Sprache und Historie. Zu Durs Grünbein, „jenseits der Literatur“

Auf Seite 109f von Durs Grünbeins kürzlich unter dem Titel „Jenseits der Literatur“ erschienenen Oxforder Lord Weidenfeld Lectures aus dem Jahr 2019 stehen diese Sätze:

So war erst der Fall der Mauer für mich das erlösende Ende. Es war das Erlebnis eines totalen Hierarchiezerfalls: Ein Staat hatte sich aufgelöst, die Diktatur der Arbeiter-und-Bauern-Führer. Erst mit dieser letzten Korrektur starb der deutsche Untertan – der realsozialistische Kleinbürger, Renegat der großen Weltrevolution. Erst damit war Preußen wirklich zu Ende (…)
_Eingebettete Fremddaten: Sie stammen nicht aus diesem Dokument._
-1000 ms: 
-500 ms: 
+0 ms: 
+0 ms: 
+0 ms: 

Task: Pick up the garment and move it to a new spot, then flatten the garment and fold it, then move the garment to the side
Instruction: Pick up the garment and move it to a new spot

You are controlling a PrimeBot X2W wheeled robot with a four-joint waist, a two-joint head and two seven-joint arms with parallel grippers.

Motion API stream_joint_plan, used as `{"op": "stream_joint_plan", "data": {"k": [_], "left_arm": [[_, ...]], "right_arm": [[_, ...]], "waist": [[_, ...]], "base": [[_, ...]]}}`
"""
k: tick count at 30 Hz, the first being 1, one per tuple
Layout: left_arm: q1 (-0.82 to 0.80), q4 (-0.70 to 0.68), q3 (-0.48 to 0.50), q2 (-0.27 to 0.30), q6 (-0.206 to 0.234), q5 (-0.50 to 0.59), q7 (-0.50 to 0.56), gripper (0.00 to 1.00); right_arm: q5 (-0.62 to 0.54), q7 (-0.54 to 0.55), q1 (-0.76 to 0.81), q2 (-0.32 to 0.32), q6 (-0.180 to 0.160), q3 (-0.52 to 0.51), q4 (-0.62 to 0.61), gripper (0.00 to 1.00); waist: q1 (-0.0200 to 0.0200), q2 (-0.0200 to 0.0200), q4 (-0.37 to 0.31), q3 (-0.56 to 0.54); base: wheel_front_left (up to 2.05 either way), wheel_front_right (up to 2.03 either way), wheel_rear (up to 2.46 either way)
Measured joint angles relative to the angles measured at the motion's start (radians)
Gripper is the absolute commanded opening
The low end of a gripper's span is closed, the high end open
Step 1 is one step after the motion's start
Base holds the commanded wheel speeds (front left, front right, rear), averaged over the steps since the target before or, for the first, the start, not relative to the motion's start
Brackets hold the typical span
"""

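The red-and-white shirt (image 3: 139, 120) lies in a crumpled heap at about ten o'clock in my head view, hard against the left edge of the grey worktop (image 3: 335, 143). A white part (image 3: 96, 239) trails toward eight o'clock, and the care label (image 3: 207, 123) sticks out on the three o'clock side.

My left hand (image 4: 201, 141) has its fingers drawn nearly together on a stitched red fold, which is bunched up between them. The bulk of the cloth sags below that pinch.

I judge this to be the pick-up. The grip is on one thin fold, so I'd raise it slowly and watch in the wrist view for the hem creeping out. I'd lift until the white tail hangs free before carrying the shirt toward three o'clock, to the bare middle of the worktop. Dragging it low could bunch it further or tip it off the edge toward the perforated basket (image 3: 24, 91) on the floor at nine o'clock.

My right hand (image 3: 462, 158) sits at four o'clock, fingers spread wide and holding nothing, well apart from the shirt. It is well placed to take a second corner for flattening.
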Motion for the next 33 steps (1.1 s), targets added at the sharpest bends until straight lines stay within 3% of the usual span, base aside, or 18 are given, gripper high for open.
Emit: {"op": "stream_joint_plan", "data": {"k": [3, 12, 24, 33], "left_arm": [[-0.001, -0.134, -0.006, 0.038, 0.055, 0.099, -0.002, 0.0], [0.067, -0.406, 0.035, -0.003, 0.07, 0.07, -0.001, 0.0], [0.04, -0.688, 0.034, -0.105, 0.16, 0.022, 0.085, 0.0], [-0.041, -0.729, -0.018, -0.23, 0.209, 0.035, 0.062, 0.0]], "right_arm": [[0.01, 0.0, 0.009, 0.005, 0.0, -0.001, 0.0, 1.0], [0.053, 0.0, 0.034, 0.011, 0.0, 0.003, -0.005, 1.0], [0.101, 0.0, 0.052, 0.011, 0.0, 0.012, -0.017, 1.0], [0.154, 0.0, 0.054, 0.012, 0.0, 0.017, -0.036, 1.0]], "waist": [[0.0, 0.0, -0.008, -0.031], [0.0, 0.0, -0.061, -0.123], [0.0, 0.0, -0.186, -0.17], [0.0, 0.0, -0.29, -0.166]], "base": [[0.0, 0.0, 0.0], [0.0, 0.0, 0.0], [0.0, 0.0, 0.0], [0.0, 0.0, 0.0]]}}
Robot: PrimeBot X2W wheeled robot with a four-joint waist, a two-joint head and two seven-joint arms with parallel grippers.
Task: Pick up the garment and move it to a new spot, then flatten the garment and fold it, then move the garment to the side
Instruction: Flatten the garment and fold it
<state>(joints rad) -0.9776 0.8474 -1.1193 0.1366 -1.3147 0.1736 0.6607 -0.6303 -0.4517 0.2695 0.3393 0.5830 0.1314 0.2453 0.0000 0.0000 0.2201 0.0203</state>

Das kann man – um es diplomatisch auszudrücken – auch anders sehen. Daran ändert jenes einschränkende

für mich

nichts; selbst dann nicht, wenn wir uns vor Augen halten, worauf es im Kontext von Grünbeins vier Vorträgen verweist: auf eine persönliche Lebens- und Lesegeschichte nämlich, die früh berührt wurde von der untoten Präsenz der Naziverbrechen im Nachkriegsalltag West wie Ost, ihren Spuren in der Sprache, im Denken, selbst im Schweigen, wenn es sozusagen auf Deutsch geschah. Also: nicht nur vom Fortwirken jener Verbrechen, jenes Denkens und Schweigens, sondern insbesondere auch von der Erfahrung, dass es das gibt: untote Sprache, untotes Denken. Und es ist schlechterdings ein ebenso glaubwürdiger Teil dieses Erlebens, wenn Grünbein im

Fall der Mauer für mich das erlösende Ende

sieht, wie auch, wenn er in Faschismus und Kommunismus (mehrmals im Band, in diesen Worten)

zwei Drachen

erkennt, die einander belauerten – wenn also einer der zu Recht bedeutendsten Dichter Deutschlands sich ganz ungebrochen affirmativ auf die zeitgenössisch deutsche, staatstragende Lesart der Arendt’schen Totalitarismustheorie bezieht, im Volksmund als „Hufeisentheorie der politischen Systeme“ bekannt.